By sending the code sheets on paper through the postal service, malware on the device would be rendered ineffective, as it would not know the identity of the voter or the candidate codes. Consequently, it could neither covertly alter the vote nor breach the secrecy of the election. Therefore, it is not necessary to secure the devices completely, as long as the voters perform the verification of the confirmation code.

"Among the parties involved, the printing service provider is the most critical point in this approach because, in addition to the contents of the code sheets, they also have knowledge of the voters' identities. For instance, they could swap the candidate codes for certain eligible voters, so that the candidate code for candidate A appears alongside candidate B, and vice versa.

That's why it's crucial that the generation of the code sheets is very well secured, for example, by being done offline as much as possible and being accompanied and monitored by election observers."


Just like in a traditional paper-based election, the only way to compromise this entire online voting system is to bypass the four-eyes principle. This means that ALL parties involved would need to be manipulated into behaving "unlawfully": this includes all mutually monitoring voting applications or the servers on which they operate.
Overall, the risk of election influence is significantly lower when using the "distributed code voting with confirmation codes" approach compared to without it because attackers are compelled to manipulate multiple systems simultaneously. Additionally, malware on voters' devices cannot be used to breach the secrecy of the vote or manipulate votes.

"However, this approach also has several disadvantages, including:

  - Lack of accessibility, especially for people with severe visual impairments.
  -It is not practical for all types of elections. For example, in complex local elections such as those in Hesse, Bavaria, or Baden-Württemberg, where the codes of over 50 candidates would need to be entered.
  - The process of printing the voting materials is more complicated than in a ""traditional"" election because unique code sheets must be printed for each individual voter.
  - Implementing the four-eyes principle requires multiple independent parties and complex cryptography to determine the different codes and to collectively determine the result from all submitted candidate codes. This makes it expensive and labor-intensive."

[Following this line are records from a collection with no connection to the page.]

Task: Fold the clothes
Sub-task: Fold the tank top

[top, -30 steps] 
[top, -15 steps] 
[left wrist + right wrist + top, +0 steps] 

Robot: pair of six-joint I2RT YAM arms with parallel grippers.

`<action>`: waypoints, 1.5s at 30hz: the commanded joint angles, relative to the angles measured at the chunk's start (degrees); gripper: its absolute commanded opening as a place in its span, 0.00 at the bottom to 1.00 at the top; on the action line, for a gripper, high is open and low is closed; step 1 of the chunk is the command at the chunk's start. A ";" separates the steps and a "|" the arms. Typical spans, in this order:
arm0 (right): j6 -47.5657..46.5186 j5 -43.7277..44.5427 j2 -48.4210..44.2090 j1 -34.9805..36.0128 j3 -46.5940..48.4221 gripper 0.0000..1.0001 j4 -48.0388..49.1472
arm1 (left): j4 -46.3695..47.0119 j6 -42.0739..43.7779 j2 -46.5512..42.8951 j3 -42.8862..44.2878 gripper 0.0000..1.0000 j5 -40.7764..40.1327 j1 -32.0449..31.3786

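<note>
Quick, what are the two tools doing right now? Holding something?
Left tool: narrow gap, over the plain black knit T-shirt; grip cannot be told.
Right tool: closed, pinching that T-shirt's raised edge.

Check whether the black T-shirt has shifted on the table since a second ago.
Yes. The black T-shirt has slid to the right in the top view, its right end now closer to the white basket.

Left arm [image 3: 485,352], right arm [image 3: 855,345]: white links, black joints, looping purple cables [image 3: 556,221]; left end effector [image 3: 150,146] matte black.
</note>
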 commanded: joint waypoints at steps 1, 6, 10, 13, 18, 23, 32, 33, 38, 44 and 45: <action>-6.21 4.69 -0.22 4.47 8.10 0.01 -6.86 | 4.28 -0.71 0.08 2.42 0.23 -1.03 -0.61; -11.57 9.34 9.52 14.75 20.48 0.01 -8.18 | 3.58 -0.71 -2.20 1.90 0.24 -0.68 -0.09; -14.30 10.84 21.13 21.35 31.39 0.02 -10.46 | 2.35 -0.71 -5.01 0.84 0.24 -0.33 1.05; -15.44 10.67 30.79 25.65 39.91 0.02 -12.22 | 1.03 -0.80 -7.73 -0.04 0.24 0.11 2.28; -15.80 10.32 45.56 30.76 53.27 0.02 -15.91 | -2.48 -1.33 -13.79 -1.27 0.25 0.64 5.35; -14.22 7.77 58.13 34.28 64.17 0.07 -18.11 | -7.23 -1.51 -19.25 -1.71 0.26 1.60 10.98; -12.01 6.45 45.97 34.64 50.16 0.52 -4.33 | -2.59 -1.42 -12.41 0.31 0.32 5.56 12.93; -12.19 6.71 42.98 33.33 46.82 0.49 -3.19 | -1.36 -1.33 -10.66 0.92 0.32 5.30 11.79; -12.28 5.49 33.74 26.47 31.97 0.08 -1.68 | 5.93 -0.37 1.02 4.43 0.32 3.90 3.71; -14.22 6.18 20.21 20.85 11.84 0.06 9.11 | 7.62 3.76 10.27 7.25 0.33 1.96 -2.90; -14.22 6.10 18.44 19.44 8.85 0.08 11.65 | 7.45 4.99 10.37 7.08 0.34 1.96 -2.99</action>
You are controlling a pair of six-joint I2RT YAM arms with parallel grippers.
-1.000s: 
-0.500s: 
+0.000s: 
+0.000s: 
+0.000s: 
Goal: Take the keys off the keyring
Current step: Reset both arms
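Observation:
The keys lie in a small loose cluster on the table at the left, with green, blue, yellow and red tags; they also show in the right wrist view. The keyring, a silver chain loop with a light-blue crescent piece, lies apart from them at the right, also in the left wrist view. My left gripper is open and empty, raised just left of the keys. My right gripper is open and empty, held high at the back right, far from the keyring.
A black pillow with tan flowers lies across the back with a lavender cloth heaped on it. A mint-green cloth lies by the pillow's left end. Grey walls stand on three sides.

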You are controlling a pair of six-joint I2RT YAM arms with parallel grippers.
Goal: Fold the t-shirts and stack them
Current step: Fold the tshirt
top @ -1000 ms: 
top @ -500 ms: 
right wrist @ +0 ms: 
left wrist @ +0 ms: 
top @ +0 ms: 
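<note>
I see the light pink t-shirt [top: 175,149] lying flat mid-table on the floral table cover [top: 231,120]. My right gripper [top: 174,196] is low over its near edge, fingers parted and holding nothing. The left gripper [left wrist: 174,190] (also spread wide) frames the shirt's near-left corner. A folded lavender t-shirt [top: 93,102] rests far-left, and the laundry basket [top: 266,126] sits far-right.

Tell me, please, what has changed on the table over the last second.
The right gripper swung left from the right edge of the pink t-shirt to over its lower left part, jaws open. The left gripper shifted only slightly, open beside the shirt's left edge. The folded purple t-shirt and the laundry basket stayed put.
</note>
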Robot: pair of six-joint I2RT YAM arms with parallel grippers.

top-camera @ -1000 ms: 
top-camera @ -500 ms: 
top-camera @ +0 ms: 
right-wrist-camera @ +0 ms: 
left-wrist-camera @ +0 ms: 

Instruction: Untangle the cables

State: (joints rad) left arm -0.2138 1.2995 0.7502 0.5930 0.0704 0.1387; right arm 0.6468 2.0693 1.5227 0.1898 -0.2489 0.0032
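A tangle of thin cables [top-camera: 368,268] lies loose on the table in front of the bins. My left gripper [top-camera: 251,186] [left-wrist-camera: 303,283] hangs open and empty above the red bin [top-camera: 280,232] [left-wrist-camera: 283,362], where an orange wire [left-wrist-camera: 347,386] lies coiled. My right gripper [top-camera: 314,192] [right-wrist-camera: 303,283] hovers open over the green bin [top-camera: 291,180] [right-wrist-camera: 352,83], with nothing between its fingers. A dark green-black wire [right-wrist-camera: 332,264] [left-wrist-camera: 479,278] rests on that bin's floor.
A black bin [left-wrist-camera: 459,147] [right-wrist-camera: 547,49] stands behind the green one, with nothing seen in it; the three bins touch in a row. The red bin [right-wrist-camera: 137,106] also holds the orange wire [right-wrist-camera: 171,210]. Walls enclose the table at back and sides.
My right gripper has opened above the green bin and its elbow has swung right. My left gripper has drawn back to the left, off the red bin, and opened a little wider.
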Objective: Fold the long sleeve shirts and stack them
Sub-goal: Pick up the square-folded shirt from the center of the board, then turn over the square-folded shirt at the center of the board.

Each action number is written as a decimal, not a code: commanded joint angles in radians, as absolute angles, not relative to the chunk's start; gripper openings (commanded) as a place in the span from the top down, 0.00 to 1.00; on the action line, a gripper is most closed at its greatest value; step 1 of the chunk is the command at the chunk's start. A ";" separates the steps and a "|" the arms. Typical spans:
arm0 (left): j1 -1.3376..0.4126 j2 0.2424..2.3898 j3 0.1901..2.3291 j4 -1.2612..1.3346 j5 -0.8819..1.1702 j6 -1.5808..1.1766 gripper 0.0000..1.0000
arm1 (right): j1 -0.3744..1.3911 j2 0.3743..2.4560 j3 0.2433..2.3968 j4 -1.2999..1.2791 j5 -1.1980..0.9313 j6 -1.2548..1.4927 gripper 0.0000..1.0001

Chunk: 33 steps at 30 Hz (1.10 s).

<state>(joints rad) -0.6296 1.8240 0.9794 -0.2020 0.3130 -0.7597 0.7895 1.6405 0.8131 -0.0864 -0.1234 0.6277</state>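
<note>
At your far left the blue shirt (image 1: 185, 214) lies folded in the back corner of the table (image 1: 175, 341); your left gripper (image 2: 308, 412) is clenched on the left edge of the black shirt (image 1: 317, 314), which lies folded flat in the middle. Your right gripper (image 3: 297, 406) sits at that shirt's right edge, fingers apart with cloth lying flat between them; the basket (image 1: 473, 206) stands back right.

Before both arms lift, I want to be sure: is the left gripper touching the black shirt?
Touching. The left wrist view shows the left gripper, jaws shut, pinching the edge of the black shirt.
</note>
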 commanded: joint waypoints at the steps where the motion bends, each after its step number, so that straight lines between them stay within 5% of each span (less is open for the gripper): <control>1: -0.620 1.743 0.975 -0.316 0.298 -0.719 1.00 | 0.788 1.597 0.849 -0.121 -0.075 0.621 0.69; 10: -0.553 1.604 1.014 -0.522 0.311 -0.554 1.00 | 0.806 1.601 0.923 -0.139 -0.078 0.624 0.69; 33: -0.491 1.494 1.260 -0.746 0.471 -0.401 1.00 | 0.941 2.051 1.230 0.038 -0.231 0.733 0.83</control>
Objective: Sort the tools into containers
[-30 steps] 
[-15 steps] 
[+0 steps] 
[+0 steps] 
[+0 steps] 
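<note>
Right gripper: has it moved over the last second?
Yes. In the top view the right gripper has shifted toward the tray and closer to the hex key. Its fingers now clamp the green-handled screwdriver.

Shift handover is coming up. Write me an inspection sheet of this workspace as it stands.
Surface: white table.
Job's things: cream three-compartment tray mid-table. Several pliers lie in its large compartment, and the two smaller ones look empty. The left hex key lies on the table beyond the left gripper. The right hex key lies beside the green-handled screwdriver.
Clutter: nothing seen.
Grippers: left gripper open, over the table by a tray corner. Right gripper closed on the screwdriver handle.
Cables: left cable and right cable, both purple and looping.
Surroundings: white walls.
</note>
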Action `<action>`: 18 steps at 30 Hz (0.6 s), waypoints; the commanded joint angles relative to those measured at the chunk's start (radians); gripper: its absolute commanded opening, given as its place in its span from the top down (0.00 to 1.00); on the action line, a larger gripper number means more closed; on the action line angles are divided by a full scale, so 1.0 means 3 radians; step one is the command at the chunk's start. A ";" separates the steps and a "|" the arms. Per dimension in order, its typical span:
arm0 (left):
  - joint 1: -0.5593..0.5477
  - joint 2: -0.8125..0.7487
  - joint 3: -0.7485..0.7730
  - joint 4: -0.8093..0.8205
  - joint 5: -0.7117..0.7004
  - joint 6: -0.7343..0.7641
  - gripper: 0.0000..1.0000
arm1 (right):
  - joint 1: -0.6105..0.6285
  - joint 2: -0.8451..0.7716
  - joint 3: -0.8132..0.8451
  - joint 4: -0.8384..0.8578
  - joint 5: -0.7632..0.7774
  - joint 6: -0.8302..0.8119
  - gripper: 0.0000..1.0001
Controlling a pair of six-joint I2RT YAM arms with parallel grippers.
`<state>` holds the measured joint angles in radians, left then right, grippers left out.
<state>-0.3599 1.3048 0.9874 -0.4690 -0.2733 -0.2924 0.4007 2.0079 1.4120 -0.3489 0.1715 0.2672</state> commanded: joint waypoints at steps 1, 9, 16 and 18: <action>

In addition to the "distributed code voting with confirmation codes" approach, there are other methods that, for instance, require a second device instead of printed codes to verify that the vote was submitted and stored without alteration. However, these approaches have other significant disadvantages: malware on the device can compromise the secrecy of the vote. They are also similarly complex to code voting with confirmation codes. Therefore, they are only feasible if one is willing to accept that the secrecy of the vote on the device is not protected.
From a technical standpoint, there are many approaches, each with its own set of advantages and disadvantages. Currently, there is no single technique that convincingly addresses all challenges without introducing new ones. Further research is needed to develop a solution that effectively addresses these issues.
"Indeed, regardless of which existing approach is used to conduct an online election, there is a common challenge: reliably detecting any manipulation of votes and results while preserving the secrecy of the vote requires extremely complex cryptographic methods. These can only be understood and assessed by a small minority of experts.

The question then arises: can the majority trust the election results and the election process overall under these circumstances? Especially in times when certain movements deliberately attack democracy by casting doubt on election results?"